▶ [WHAT IS NEEDED] Using the listing below, return each line exactly as it reads.

── SUPPLIED DATA

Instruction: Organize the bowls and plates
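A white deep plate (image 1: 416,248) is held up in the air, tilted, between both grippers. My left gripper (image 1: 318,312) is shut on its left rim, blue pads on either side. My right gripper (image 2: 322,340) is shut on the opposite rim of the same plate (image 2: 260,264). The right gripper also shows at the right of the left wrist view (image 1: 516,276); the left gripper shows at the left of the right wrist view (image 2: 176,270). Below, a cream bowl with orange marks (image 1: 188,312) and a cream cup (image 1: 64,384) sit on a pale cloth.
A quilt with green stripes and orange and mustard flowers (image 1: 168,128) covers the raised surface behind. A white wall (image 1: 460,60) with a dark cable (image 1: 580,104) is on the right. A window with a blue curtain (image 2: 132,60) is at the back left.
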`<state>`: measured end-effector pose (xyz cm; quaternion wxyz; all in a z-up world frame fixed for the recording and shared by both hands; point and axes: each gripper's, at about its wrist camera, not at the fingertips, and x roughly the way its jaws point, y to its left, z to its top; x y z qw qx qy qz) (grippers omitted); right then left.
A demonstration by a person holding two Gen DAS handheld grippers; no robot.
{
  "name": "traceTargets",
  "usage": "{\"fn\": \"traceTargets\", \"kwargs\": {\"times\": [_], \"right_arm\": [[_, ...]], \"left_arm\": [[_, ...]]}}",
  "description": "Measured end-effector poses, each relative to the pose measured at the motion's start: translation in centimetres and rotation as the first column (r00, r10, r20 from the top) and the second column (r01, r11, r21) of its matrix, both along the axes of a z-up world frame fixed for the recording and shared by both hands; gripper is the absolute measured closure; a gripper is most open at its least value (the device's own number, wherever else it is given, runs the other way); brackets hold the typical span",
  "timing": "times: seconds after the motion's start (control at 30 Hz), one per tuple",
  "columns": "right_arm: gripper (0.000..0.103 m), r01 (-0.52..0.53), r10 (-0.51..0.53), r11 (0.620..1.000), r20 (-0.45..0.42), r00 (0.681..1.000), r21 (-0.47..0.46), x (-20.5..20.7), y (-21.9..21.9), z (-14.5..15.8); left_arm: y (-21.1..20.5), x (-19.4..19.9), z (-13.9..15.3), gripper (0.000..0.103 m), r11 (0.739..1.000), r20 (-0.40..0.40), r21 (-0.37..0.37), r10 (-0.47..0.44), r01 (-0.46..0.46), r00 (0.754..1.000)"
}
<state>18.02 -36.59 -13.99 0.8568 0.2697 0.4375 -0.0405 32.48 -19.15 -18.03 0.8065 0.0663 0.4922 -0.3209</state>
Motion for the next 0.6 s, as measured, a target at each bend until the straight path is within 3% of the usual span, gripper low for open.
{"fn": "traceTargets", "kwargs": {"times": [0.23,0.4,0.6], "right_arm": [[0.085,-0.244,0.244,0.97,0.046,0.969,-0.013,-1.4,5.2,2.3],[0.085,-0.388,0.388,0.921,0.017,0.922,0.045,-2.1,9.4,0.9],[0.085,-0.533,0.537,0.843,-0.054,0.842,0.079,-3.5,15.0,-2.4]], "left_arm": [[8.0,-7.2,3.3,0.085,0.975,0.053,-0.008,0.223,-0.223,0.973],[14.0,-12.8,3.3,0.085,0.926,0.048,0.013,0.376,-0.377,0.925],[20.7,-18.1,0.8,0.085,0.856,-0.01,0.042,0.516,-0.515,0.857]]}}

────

▶ [EXERCISE ANSWER]
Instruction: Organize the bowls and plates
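A white deep plate (image 1: 416,248) is held up in the air, tilted, between both grippers. My left gripper (image 1: 318,312) is shut on its left rim, blue pads on either side. My right gripper (image 2: 322,340) is shut on the opposite rim of the same plate (image 2: 260,264). The right gripper also shows at the right of the left wrist view (image 1: 516,276); the left gripper shows at the left of the right wrist view (image 2: 176,270). Below, a cream bowl with orange marks (image 1: 188,312) and a cream cup (image 1: 64,384) sit on a pale cloth.
A quilt with green stripes and orange and mustard flowers (image 1: 168,128) covers the raised surface behind. A white wall (image 1: 460,60) with a dark cable (image 1: 580,104) is on the right. A window with a blue curtain (image 2: 132,60) is at the back left.
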`<state>`: measured end-effector pose (xyz cm; quaternion wxyz; all in a z-up world frame fixed for the recording and shared by both hands; point and axes: each gripper's, at about its wrist camera, not at the fingertips, and x roughly the way its jaws point, y to its left, z to its top; x y z qw qx qy qz) (grippers omitted); right then left.
A demonstration by a person holding two Gen DAS handheld grippers; no robot.
{
  "name": "traceTargets",
  "usage": "{\"fn\": \"traceTargets\", \"kwargs\": {\"times\": [_], \"right_arm\": [[_, ...]], \"left_arm\": [[_, ...]]}}",
  "description": "Measured end-effector poses, each relative to the pose measured at the motion's start: translation in centimetres and rotation as the first column (r00, r10, r20 from the top) and the second column (r01, r11, r21) of its matrix, both along the axes of a z-up world frame fixed for the recording and shared by both hands; gripper is the absolute measured closure; a gripper is most open at its least value (the device's own number, wherever else it is given, runs the other way); brackets hold the typical span",
  "timing": "times: seconds after the motion's start (control at 30 Hz), one per tuple",
  "columns": "right_arm: gripper (0.000..0.103 m), r01 (-0.52..0.53), r10 (-0.51..0.53), r11 (0.620..1.000), r20 (-0.45..0.42), r00 (0.681..1.000), r21 (-0.47..0.46), x (-20.5..20.7), y (-21.9..21.9), z (-14.5..15.8); left_arm: y (-21.1..20.5), x (-19.4..19.9), z (-13.9..15.3), gripper (0.000..0.103 m), r11 (0.739..1.000), r20 (-0.40..0.40), r21 (-0.37..0.37), r10 (-0.47..0.44), r01 (-0.46..0.46), r00 (0.754..1.000)"
}
<state>18.02 -36.59 -13.99 0.8568 0.2697 0.4375 -0.0405 32.48 -19.15 -18.03 0.8065 0.0663 0.4922 -0.3209</state>
Motion for the next 0.6 s, as measured, a target at each bend until the straight path is within 3% of the usual span, gripper low for open.
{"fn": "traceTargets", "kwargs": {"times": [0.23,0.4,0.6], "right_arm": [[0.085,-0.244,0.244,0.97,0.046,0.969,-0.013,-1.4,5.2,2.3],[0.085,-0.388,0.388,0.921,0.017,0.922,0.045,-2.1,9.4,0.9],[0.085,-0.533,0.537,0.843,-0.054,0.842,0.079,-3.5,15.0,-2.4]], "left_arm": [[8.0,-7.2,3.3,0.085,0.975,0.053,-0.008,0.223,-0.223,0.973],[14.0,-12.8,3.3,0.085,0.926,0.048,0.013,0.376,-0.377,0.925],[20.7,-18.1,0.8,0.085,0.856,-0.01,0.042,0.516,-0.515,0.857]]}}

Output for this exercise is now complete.